The new league persevered despite the setbacks. Unable to compete with the NFL’s Cowboys, Hunt relocated his franchise to Kansas City, where they were renamed the Chiefs, and the Minnesota franchise was replaced by Oakland. The AFL grew in popularity over the decade and with pro football gaining a major audience in America, they were able to land a television contract that put them on a near equal level with the older league, allowing the newer league’s teams to compete for top players. Hunt was the point man for the AFL in the secret merger talks between the leagues. NFL Commissioner Pete Rozelle mediated the talks between Hunt and the NFL’s representative, Cowboys’ executive Tex Schramm. Included in the merger of the leagues was an agreement to play an annual championship game that is what we now know as the biggest sporting event of the year, the Super Bowl. The “Super Bowl” name was coined by Hunt. He thought of it when he noticed his kids playing with a popular toy of the 1960s, the Super Ball. Hunt’s team, the Chiefs, defeated Buffalo in the AFL title game to earn the right to play in the first AFL-NFL championship.
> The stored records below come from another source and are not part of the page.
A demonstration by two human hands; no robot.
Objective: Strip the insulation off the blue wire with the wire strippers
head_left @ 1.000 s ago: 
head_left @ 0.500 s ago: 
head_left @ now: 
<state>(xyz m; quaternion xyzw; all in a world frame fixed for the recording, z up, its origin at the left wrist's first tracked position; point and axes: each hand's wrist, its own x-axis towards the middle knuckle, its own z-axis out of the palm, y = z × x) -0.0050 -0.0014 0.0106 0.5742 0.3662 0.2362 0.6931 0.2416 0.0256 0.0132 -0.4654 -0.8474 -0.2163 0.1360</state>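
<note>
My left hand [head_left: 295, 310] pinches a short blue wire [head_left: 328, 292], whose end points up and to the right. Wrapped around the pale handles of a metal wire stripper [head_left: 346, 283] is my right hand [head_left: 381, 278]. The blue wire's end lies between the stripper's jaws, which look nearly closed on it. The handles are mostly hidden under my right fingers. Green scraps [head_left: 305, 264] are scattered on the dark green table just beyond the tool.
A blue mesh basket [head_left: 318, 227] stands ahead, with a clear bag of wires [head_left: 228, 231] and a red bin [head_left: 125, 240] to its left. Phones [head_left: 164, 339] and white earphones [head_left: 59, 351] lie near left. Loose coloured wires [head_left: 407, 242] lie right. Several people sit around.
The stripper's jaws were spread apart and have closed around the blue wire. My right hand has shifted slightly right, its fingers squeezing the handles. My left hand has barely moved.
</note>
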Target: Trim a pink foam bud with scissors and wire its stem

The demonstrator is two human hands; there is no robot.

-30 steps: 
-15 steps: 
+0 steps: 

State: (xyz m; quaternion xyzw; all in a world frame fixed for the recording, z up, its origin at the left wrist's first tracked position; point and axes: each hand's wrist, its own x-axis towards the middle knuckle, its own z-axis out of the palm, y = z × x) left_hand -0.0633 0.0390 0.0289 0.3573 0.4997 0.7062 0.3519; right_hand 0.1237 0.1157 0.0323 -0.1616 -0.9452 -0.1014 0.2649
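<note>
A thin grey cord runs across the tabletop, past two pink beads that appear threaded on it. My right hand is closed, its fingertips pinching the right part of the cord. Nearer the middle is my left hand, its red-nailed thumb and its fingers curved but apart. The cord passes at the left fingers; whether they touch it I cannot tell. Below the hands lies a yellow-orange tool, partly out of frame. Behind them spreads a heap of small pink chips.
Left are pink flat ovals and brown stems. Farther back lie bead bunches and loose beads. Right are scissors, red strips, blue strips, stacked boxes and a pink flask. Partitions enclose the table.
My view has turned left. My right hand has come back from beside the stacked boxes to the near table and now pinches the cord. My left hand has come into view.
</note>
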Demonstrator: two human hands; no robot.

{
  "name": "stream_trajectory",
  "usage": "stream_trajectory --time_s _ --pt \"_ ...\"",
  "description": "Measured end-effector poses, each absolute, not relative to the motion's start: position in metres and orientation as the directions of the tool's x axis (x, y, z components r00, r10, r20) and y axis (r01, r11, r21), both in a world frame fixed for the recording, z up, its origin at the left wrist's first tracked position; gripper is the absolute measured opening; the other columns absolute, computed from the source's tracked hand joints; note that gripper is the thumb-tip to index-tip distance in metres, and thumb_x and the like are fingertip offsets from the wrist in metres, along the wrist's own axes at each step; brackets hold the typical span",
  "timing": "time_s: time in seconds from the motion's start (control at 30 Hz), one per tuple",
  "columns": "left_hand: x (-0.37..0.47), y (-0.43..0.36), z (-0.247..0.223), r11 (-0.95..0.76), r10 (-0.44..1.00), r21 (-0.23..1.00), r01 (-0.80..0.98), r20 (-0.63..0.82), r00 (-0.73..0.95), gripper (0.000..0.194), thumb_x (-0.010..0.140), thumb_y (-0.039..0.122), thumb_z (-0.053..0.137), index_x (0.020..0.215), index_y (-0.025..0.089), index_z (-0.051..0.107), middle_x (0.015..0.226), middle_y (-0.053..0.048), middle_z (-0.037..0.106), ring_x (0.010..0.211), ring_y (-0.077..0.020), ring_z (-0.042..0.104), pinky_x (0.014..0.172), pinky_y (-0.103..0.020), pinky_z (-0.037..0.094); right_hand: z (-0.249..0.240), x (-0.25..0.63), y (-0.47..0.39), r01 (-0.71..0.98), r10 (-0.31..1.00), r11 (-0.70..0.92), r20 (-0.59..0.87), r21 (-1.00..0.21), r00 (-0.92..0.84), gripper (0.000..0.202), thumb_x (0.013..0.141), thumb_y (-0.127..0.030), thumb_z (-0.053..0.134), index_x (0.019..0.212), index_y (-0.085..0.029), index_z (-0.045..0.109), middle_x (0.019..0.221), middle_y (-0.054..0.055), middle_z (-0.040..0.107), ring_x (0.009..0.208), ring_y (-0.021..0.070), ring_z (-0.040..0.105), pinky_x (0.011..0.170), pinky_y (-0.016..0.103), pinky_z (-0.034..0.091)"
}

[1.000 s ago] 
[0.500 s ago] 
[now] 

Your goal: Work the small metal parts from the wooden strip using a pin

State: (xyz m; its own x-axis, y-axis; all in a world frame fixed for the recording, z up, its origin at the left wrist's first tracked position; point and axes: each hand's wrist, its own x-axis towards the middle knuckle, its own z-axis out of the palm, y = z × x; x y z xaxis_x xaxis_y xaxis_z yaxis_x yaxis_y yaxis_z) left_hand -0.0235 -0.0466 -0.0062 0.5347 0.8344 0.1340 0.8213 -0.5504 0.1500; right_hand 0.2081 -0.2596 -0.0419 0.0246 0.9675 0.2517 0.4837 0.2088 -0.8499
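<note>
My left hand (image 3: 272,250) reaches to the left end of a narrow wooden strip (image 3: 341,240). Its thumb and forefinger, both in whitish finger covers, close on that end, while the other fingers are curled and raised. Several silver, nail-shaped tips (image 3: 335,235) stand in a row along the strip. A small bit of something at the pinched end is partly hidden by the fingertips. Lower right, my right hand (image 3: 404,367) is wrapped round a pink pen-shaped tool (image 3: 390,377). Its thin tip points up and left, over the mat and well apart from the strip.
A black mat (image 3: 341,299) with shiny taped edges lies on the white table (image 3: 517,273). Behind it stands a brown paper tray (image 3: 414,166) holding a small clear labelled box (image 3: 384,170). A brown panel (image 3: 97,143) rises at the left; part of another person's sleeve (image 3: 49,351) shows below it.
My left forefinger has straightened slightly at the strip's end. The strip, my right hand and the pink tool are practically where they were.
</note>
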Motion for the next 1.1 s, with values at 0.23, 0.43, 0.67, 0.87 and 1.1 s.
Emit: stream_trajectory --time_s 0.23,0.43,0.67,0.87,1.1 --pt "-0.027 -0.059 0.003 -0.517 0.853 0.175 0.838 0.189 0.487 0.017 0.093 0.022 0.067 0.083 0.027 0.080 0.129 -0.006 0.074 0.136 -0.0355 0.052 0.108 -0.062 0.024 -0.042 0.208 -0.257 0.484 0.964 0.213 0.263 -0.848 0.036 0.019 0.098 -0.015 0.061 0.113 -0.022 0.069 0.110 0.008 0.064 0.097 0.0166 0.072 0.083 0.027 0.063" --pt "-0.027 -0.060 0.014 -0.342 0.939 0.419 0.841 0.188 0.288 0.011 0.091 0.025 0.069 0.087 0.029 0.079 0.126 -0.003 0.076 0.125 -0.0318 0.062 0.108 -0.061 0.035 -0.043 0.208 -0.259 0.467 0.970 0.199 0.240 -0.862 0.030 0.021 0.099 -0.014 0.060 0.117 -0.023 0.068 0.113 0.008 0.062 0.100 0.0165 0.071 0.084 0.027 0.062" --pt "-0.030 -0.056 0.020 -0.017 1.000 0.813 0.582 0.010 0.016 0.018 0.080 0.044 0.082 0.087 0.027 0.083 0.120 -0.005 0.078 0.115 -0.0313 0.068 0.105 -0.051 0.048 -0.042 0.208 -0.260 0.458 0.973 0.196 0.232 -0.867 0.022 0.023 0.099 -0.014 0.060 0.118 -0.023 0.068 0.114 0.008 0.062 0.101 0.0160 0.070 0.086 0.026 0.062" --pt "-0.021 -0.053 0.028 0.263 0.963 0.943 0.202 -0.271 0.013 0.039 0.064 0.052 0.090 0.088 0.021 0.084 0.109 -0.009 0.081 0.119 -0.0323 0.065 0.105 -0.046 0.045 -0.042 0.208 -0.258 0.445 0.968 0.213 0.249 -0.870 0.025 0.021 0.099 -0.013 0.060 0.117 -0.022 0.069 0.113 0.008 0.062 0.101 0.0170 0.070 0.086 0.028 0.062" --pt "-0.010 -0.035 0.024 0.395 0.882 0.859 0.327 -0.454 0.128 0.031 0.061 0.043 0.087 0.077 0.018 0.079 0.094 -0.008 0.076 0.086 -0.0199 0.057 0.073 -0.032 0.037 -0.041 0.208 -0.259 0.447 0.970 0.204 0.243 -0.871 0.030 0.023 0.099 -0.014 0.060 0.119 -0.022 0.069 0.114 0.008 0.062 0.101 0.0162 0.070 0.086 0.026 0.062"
The Super Ball, by Wham-O, made of Zectron, which I’m sure is totally safe
As an owner, Hunt was savvy enough to hire a future Hall of Fame coach, Hank Stram, to lead his team. Stram won an AFL title in 1962 while the franchise was still in Dallas, and got the Chiefs into 2 of the first 4 Super Bowls, winning Super Bowl IV against Minnesota in the last true AFL/NFL matchup, as the 2 leagues merged formally to form the AFC and NFC Conferences the next year. Hunt was the first person associated with the AFL to be enshrined in the Pro Football Hall of Fame when he was inducted in 1972, and after his death in 2006 a bronze statue honoring him was erected at Arrowhead Stadium in Kansas City. In another honor bestowed upon him, the winner of the AFC Championship game each year is awarded the Lamar Hunt Trophy.